### Task details
Leave out the pictures and output exactly the lines below from the one with "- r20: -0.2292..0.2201" down to the one with "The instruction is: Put", both of them included.
☆ ☆ ☆ ☆
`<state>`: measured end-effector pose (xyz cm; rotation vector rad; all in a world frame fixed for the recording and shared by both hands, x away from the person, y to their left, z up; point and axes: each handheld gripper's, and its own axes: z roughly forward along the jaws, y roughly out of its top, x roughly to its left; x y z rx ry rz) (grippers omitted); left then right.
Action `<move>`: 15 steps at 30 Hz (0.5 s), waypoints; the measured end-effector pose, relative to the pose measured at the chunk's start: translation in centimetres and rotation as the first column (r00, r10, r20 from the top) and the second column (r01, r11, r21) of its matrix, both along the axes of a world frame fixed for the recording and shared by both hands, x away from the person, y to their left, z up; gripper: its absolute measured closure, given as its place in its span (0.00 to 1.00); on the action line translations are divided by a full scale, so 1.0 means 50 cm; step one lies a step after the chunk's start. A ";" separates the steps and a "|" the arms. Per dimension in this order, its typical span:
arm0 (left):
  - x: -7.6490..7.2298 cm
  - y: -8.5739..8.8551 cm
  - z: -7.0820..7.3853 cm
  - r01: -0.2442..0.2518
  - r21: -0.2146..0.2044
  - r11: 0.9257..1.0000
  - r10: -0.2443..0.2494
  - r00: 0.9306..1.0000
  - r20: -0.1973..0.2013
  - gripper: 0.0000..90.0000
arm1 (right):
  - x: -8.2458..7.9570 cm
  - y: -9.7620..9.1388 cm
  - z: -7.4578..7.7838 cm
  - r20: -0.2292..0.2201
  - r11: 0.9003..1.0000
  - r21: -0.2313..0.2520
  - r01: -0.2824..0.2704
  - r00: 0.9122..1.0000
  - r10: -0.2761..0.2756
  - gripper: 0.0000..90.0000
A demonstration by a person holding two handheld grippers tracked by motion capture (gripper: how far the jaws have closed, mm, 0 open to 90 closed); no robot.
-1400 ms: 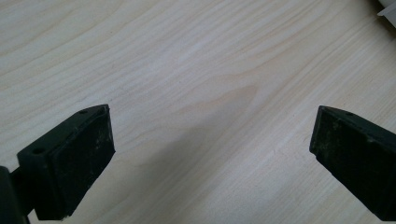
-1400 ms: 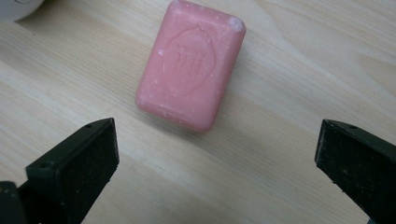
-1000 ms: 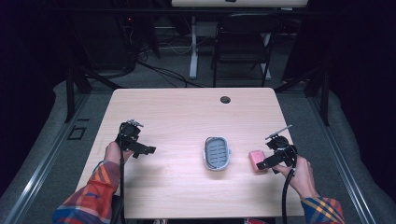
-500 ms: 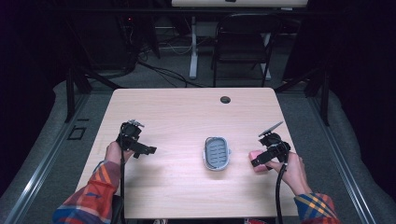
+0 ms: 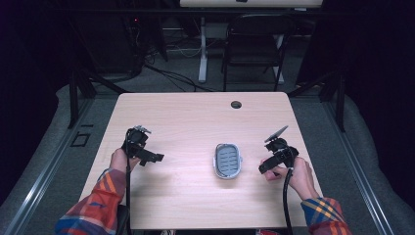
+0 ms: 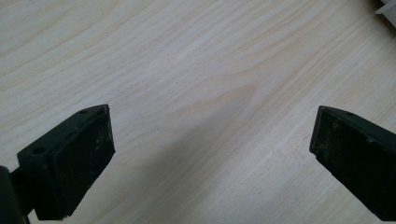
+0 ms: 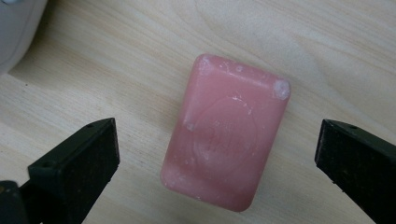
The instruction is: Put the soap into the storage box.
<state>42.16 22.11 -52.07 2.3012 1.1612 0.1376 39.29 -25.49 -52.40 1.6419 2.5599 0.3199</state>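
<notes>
A pink bar of soap [image 7: 226, 135] lies flat on the wooden table [image 7: 116, 70], worn white at its corners. My right gripper [image 7: 217, 140] hovers over it, open, with one jaw on each side of the bar and neither touching it. In the high view the right gripper [image 5: 267, 166] sits just right of a grey-white soap dish [image 5: 227, 160] with a ribbed blue-grey inside. The left gripper [image 5: 149, 156] is held over the left part of the table, well left of the dish. In its own view the left gripper [image 6: 212, 135] is open above bare wood.
The table [image 5: 195, 122] has a round cable hole [image 5: 236, 104] near its far edge. A dark chair [image 5: 254, 44] and a desk leg stand beyond it. A corner of the dish [image 7: 18, 28] shows at the upper left of the right gripper view.
My right gripper has moved left toward the dish and now sits over the pink soap, covering it in the high view. The left gripper has stayed put.
</notes>
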 end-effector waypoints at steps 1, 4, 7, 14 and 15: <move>0.000 0.000 0.000 0.001 0.000 1.000 -0.001 1.000 -0.001 0.00 | 0.002 0.001 -0.002 -0.010 1.000 -0.006 0.005 1.000 -0.005 0.00; 0.000 0.000 0.000 0.000 0.000 1.000 0.000 1.000 -0.001 0.00 | 0.004 0.001 -0.005 -0.014 1.000 -0.008 0.003 1.000 -0.003 0.00; 0.000 0.000 0.000 0.002 0.001 1.000 -0.002 1.000 -0.002 0.00 | 0.005 0.002 -0.010 -0.013 1.000 -0.005 0.007 1.000 -0.007 0.04; 0.001 -0.001 -0.001 0.003 0.001 1.000 -0.003 1.000 -0.005 0.00 | 0.007 0.001 -0.020 -0.026 1.000 -0.008 0.018 1.000 -0.018 0.15; 0.001 -0.001 -0.001 0.004 0.001 1.000 -0.004 1.000 -0.006 0.00 | 0.007 0.000 -0.021 -0.021 0.999 -0.013 0.030 0.999 -0.031 0.15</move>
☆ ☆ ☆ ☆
### Result
  - r20: -0.2292..0.2201
  - r11: 0.9003..1.0000
  - r21: -0.2313..0.2520
  - r01: -0.2824..0.2704
  - r00: 0.9122..1.0000
  - r10: -0.2761..0.2756
  - gripper: 0.0000..90.0000
A demonstration by a person holding two handheld grippers tracked by motion capture (gripper: how far the jaws have closed, mm, 0 open to 90 closed); no robot.
-1400 ms: 
-1400 ms: 
-1000 ms: 
-500 ms: 
+0 ms: 
+0 ms: 
+0 ms: 
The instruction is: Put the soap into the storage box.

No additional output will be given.